* Exercise brief:
Look through the data below for the string "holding", and copy every line where it turns up.

===== Supplied data =====

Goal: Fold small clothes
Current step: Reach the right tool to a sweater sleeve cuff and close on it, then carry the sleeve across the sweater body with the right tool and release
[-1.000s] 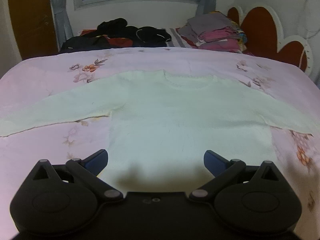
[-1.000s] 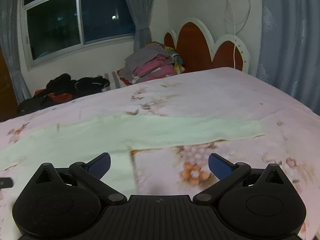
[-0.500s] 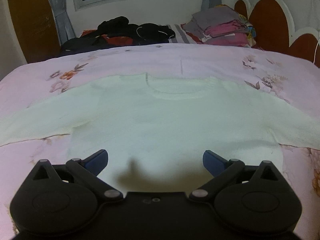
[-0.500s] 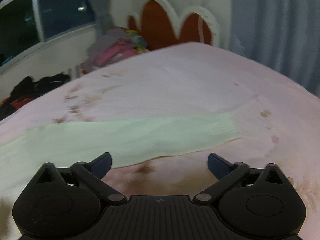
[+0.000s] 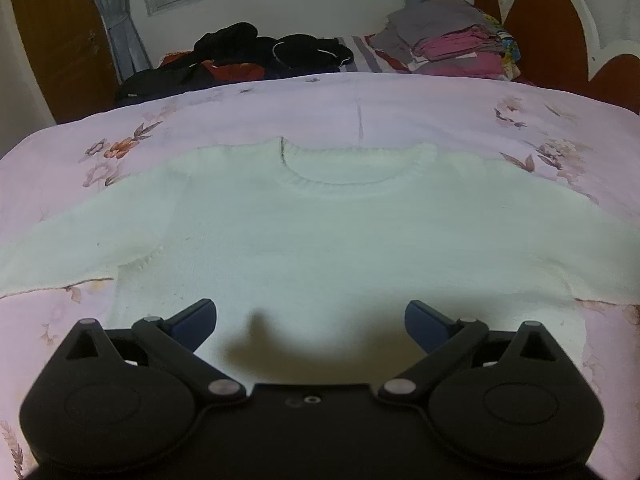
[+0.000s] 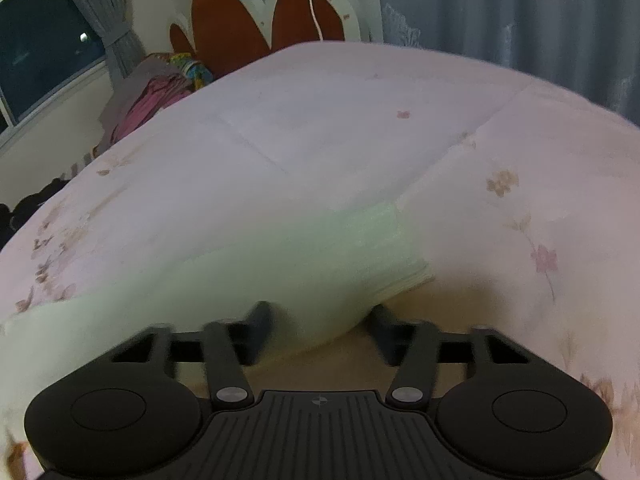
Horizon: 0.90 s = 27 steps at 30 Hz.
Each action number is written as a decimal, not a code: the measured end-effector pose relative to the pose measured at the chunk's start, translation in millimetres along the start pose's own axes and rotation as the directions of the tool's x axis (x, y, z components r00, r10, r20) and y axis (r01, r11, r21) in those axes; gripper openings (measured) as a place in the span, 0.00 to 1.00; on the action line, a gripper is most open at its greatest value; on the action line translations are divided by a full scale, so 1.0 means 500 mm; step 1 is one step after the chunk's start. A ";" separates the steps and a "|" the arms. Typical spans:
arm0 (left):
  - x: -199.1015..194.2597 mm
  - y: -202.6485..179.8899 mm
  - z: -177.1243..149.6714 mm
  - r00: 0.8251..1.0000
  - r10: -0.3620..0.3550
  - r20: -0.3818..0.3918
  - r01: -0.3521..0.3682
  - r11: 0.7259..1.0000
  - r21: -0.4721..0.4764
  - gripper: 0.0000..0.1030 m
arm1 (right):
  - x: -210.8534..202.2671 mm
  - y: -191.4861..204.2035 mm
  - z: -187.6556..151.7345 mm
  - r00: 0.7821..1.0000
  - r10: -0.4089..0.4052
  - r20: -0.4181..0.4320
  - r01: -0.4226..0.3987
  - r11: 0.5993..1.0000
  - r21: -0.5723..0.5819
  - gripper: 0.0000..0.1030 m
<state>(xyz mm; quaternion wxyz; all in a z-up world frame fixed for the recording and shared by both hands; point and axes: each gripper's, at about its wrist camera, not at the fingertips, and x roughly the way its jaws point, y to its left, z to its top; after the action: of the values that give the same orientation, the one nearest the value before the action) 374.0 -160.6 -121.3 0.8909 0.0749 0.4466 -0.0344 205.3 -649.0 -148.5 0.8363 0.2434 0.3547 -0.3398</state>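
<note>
A small white knit sweater (image 5: 320,232) lies flat and face up on the pink floral bedsheet (image 5: 400,112), neck away from me, sleeves spread left and right. My left gripper (image 5: 310,316) is open and empty, hovering over the sweater's lower hem. In the right wrist view the sweater's right sleeve (image 6: 280,272) runs from lower left to its ribbed cuff (image 6: 392,240). My right gripper (image 6: 320,320) is low over the sleeve near the cuff, its jaws partly closed on either side of the fabric, blurred by motion.
A pile of dark clothes (image 5: 248,60) and a stack of folded clothes (image 5: 448,40) sit at the far side of the bed under the window. A red and white headboard (image 6: 248,24) stands at the right. Blue curtains (image 6: 520,12) hang beyond the bed.
My right gripper has swung right and dropped down onto the sleeve by the cuff, and its jaws have narrowed. My left gripper has shifted slightly, centring on the sweater's body.
</note>
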 end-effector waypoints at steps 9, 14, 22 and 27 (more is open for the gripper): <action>0.003 0.033 0.007 1.000 -0.003 -0.003 0.003 0.999 -0.035 0.97 | -0.015 0.026 0.008 0.997 0.037 0.069 -0.035 0.999 -0.023 0.02; -0.011 0.055 0.009 1.000 -0.022 0.015 0.023 0.999 -0.033 0.97 | -0.054 0.112 0.023 0.980 0.151 0.132 -0.138 0.985 -0.100 0.02; -0.037 0.150 0.008 0.999 -0.013 0.042 0.018 0.993 -0.120 0.97 | -0.140 0.361 -0.025 0.898 0.429 0.098 -0.391 0.880 -0.270 0.02; -0.044 0.223 0.000 0.999 0.008 0.048 0.000 0.987 -0.160 0.97 | -0.166 0.538 -0.114 0.836 0.549 -0.002 -0.515 0.785 -0.345 0.03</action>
<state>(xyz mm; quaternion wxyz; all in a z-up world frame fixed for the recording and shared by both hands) 374.9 -50.7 -92.3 0.9047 0.0032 0.4260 0.0017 337.4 -404.0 -76.7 0.9432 0.1723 0.2817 -0.0371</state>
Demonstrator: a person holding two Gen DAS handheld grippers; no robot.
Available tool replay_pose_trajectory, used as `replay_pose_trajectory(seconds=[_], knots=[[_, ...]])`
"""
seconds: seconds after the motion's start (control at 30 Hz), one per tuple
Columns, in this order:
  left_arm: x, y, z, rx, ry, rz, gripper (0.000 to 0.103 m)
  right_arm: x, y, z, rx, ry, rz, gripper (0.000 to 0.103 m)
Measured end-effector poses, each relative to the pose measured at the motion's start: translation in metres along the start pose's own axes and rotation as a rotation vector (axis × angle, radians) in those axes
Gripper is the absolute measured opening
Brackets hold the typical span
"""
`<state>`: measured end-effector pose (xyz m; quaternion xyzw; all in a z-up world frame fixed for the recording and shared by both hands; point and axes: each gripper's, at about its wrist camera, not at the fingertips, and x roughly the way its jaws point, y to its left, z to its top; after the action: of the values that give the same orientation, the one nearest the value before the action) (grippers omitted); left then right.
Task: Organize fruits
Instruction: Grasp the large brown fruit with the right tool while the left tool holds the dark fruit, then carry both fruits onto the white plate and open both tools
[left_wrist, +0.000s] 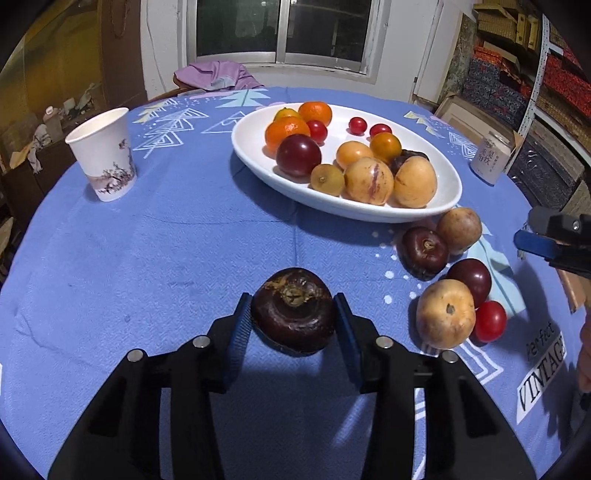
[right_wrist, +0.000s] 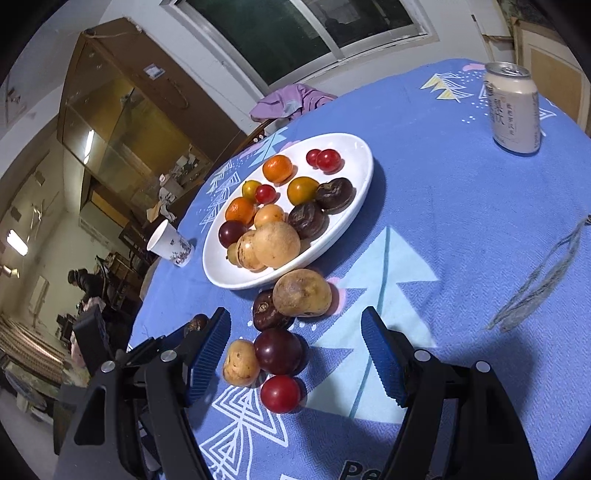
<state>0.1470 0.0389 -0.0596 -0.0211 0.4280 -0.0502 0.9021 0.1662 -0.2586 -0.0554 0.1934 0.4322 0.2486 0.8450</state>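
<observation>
My left gripper (left_wrist: 293, 314) is shut on a dark brown water chestnut (left_wrist: 293, 308), just above the blue tablecloth. A white oval plate (left_wrist: 447, 173) beyond it holds oranges, cherry tomatoes, plums and tan fruits. To its right several loose fruits lie on the cloth: a dark chestnut (left_wrist: 424, 252), tan fruits (left_wrist: 445, 313), a plum (left_wrist: 470, 280) and a red tomato (left_wrist: 489, 320). My right gripper (right_wrist: 295, 347) is open above this cluster, with the plum (right_wrist: 279, 351) and red tomato (right_wrist: 280, 393) between its fingers. The plate (right_wrist: 364, 173) lies beyond.
A paper cup (left_wrist: 105, 153) stands at the left of the table. A drink can (right_wrist: 511, 107) stands at the far right. The round table's edge curves close behind the plate. A purple cloth (left_wrist: 214, 75) hangs on a chair beyond.
</observation>
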Motion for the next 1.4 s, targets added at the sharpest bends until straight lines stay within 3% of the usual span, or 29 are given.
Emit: replay_pose_trajectory(seconds=[0.57, 0.63, 0.77, 1.1, 1.4], knots=[[0.004, -0.006, -0.002, 0.021, 0.005, 0.007, 0.044, 0.062, 0.018, 0.002, -0.03, 0.054, -0.131, 0.067], [0.004, -0.007, -0.003, 0.023, 0.006, 0.008, 0.044, 0.065, 0.018, 0.002, -0.029, 0.055, -0.138, 0.064], [0.005, -0.008, -0.003, 0.026, 0.007, 0.004, 0.048, 0.065, 0.013, 0.002, -0.015, 0.05, -0.137, 0.048], [0.005, -0.01, -0.003, 0.034, 0.01, -0.013, 0.054, 0.062, 0.011, 0.001, -0.014, 0.036, -0.124, 0.047], [0.003, -0.004, -0.002, -0.001, -0.002, -0.015, 0.044, 0.046, 0.016, -0.004, -0.028, 0.023, -0.098, 0.047]])
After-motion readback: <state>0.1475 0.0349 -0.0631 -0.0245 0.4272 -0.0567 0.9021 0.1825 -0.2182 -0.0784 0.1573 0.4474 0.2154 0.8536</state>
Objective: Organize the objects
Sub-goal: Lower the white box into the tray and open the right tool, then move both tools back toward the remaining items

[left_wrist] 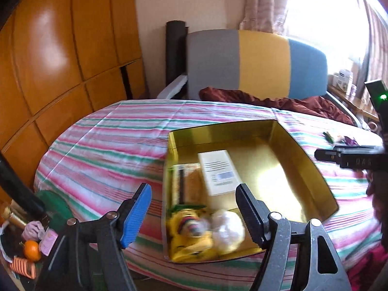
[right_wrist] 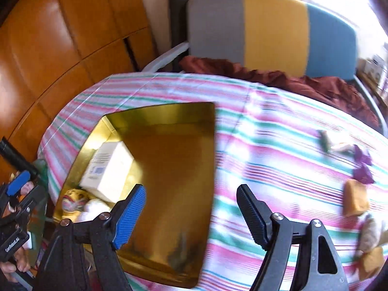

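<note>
A gold box (left_wrist: 312, 167) (right_wrist: 208, 169) lies open on the striped bed. Inside it are a white carton (left_wrist: 219, 172) (right_wrist: 109, 169), a yellow patterned item (left_wrist: 191, 235) (right_wrist: 71, 200), a white wad (left_wrist: 228, 230) (right_wrist: 95, 208) and a flat packet (left_wrist: 186, 184). My left gripper (left_wrist: 194, 213) is open and empty above the box's near end. My right gripper (right_wrist: 191, 215) is open and empty over the box's right wall; it also shows in the left wrist view (left_wrist: 344, 157). Loose on the bed to the right lie purple pieces (right_wrist: 362, 167), an orange-tan block (right_wrist: 356, 201) and a green-white item (right_wrist: 327, 140).
The striped bedspread (left_wrist: 109, 140) (right_wrist: 278, 157) covers the bed, with a maroon blanket (left_wrist: 278, 101) (right_wrist: 291, 80) and a grey, yellow and blue headboard (left_wrist: 262, 60) behind. A wooden wardrobe (left_wrist: 60, 60) stands left. A low table at the left holds an orange (left_wrist: 31, 249) and clutter.
</note>
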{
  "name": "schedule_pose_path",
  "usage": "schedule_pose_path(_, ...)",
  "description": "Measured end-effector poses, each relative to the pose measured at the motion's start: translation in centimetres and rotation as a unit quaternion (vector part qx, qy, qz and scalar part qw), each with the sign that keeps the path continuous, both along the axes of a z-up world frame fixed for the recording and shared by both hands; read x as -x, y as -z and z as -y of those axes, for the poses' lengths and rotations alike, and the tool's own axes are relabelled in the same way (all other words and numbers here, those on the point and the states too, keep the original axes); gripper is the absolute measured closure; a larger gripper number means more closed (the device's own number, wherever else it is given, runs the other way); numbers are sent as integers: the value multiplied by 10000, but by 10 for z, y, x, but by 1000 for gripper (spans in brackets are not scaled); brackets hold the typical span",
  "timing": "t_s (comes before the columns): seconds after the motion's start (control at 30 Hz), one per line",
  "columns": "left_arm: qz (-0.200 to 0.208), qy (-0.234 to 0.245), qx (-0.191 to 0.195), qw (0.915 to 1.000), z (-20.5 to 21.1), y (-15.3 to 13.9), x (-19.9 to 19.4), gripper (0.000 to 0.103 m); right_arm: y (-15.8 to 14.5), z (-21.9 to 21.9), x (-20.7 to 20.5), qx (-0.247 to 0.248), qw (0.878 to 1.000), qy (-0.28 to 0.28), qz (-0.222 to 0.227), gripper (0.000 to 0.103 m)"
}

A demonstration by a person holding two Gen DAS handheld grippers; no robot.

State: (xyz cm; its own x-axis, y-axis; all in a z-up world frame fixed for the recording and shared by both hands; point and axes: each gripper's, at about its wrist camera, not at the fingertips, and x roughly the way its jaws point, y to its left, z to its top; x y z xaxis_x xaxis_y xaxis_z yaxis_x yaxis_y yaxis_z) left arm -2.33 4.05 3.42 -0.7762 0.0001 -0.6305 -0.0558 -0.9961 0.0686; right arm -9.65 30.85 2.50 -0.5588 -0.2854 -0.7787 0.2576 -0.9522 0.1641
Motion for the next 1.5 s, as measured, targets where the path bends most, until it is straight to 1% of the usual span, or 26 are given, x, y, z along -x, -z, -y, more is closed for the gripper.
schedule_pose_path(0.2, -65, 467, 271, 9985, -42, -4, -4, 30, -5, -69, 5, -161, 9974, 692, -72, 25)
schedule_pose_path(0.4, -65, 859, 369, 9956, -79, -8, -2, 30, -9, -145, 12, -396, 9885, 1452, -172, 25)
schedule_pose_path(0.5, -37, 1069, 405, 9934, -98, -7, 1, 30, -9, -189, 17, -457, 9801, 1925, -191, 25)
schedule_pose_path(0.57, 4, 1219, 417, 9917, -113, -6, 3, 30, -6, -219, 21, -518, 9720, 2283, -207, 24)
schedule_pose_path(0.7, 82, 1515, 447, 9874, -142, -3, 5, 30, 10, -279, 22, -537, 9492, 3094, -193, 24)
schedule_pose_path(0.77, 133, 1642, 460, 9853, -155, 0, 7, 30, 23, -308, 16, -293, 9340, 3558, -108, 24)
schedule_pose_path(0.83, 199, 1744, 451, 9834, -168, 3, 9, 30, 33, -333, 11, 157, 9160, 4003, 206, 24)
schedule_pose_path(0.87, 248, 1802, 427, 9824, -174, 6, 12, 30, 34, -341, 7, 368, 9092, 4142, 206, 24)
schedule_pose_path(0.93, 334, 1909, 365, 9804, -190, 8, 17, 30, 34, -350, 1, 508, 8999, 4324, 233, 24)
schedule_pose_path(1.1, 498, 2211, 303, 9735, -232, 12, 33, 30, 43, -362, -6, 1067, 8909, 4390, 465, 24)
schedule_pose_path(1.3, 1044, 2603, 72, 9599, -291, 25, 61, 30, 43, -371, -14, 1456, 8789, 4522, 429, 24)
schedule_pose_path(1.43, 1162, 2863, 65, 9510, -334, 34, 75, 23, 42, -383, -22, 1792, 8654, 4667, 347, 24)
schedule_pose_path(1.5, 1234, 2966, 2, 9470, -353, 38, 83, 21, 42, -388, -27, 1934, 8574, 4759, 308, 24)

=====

* Reply:
Demonstrator: a person holding two Gen DAS handheld grippers; no robot.
A demonstration by a person holding two Gen DAS handheld grippers; no robot.

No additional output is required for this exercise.